_What you have to do_: Please find all lines in the data that hold the string "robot" and copy them.

....

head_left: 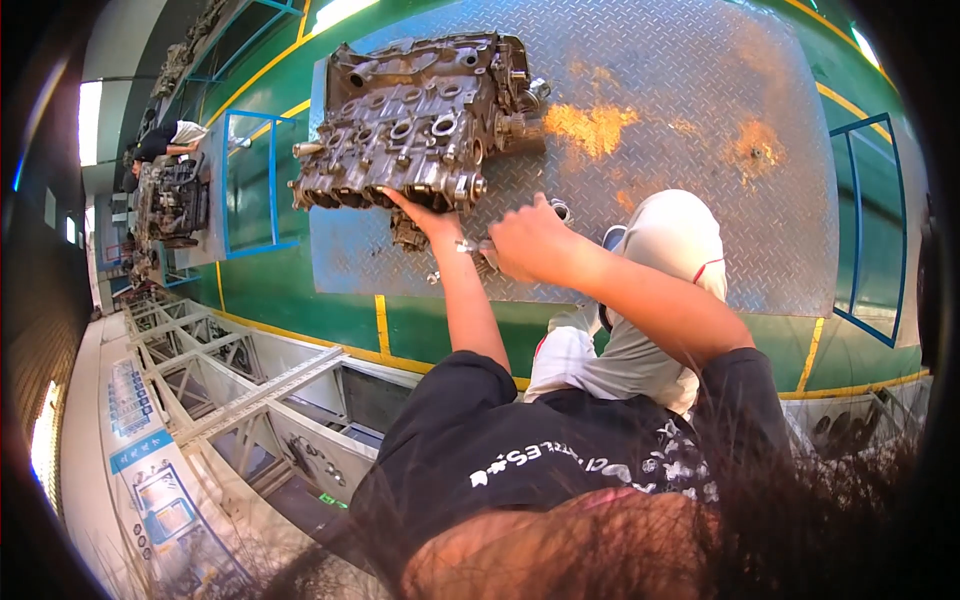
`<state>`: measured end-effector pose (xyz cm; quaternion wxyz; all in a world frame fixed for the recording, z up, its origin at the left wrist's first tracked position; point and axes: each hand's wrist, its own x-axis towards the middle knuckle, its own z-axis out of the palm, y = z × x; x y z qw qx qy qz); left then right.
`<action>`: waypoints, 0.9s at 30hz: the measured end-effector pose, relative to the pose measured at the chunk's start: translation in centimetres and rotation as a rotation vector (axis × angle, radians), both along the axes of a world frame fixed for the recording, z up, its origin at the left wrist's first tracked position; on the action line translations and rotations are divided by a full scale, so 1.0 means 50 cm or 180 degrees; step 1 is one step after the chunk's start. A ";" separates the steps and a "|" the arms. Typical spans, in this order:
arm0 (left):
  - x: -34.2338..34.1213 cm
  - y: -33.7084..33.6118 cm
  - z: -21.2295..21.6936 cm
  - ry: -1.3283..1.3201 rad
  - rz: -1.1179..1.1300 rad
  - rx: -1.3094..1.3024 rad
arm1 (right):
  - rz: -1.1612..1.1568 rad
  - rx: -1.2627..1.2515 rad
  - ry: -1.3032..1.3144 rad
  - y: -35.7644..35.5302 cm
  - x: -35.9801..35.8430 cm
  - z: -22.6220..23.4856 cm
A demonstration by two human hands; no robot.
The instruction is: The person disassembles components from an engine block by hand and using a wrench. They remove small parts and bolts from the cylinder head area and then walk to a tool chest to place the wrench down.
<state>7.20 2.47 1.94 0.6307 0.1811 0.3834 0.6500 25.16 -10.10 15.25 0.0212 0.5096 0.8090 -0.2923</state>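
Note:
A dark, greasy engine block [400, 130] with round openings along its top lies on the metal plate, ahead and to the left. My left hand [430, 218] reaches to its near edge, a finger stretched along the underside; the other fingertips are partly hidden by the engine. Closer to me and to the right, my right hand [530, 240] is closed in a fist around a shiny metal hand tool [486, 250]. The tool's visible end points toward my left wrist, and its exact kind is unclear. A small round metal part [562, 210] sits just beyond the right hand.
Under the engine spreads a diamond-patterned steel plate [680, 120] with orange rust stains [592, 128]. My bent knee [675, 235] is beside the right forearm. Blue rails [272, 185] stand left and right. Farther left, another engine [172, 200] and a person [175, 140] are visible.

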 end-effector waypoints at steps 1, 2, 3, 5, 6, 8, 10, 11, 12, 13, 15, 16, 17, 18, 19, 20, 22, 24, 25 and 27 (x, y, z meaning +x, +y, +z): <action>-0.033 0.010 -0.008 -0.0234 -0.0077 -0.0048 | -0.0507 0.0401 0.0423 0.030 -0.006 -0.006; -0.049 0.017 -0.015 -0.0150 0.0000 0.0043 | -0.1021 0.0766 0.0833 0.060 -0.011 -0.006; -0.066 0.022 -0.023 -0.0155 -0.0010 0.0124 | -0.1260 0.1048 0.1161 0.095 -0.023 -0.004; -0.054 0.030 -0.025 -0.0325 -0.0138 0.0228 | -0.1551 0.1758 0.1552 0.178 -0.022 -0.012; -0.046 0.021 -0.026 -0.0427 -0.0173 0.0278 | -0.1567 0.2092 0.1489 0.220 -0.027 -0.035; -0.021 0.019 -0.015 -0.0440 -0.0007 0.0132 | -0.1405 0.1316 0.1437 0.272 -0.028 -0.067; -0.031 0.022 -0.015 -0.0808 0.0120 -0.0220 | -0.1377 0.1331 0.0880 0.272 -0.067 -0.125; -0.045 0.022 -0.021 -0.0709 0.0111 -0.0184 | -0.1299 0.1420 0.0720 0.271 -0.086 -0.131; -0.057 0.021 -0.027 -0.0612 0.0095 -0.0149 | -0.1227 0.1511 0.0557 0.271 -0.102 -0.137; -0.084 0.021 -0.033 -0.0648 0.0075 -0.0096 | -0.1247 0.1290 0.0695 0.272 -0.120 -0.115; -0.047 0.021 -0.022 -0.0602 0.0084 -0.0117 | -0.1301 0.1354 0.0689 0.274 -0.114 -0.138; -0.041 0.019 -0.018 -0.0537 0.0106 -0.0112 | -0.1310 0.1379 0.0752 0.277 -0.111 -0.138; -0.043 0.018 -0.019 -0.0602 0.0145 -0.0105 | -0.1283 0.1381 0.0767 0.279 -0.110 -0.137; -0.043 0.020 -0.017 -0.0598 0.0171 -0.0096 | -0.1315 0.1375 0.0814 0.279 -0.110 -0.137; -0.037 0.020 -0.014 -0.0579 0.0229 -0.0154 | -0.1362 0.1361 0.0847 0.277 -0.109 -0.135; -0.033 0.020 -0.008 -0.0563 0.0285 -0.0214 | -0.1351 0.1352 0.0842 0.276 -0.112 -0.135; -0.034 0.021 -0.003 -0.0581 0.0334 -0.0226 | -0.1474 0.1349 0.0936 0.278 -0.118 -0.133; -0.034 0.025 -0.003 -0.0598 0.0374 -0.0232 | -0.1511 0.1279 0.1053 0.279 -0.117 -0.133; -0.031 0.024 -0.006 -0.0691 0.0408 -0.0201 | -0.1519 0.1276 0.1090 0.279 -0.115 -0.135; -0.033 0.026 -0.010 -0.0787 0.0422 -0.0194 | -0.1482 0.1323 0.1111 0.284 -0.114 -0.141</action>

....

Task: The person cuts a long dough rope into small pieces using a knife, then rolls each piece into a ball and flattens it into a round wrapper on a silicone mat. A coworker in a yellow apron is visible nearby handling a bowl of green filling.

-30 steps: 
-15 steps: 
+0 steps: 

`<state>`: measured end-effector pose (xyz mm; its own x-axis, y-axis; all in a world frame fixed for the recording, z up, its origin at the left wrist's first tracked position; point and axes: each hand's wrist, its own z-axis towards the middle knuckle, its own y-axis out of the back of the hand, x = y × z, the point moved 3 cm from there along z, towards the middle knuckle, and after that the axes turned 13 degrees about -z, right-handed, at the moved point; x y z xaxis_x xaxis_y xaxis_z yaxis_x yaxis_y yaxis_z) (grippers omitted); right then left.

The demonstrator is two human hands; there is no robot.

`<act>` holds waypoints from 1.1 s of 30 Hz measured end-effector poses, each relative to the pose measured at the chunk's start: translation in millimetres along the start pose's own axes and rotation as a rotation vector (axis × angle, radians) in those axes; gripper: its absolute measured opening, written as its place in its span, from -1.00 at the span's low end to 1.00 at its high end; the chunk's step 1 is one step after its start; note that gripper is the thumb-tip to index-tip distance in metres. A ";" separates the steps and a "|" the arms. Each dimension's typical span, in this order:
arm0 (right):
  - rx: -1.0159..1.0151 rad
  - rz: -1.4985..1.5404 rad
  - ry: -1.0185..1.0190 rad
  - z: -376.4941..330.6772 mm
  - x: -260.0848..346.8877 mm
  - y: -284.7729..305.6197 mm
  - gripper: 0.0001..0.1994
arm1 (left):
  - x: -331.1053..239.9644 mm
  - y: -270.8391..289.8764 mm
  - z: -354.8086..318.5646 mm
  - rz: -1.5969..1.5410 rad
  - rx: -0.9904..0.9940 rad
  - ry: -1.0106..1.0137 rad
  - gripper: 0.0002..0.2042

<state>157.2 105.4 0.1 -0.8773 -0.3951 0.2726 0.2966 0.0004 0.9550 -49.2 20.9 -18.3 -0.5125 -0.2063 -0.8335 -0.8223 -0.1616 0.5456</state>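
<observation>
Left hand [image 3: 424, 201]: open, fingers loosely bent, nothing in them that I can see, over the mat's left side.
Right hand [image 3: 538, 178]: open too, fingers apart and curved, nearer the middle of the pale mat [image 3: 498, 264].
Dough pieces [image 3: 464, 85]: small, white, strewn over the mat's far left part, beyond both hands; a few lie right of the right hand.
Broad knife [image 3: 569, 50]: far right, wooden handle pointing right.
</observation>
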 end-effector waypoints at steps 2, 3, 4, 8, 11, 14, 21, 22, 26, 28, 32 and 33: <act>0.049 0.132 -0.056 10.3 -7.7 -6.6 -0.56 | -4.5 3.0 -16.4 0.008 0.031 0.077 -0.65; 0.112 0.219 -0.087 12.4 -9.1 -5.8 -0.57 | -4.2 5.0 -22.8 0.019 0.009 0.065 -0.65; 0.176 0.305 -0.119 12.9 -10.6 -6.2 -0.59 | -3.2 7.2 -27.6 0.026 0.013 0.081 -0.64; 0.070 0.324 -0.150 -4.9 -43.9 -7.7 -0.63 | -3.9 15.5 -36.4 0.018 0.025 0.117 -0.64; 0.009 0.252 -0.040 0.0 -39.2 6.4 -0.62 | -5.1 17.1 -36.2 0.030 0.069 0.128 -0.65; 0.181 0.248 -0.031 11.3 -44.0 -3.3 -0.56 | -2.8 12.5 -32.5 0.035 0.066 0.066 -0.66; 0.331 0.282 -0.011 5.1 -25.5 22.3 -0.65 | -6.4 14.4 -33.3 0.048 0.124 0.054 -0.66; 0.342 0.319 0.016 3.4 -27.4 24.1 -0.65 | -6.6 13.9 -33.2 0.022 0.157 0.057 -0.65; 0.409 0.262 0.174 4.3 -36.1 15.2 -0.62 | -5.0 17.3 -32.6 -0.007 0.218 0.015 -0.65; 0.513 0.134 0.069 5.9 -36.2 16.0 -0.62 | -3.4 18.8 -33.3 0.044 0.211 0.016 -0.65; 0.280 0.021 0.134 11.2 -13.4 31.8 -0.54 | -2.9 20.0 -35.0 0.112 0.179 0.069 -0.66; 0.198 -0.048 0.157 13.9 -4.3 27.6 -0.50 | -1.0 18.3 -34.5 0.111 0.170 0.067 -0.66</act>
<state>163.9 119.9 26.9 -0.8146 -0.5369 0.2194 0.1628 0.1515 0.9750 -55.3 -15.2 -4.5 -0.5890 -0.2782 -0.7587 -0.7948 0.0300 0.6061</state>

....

_Response box_:
A demonstration by two human hands; no robot.
The demonstrator is two human hands; there is no robot.

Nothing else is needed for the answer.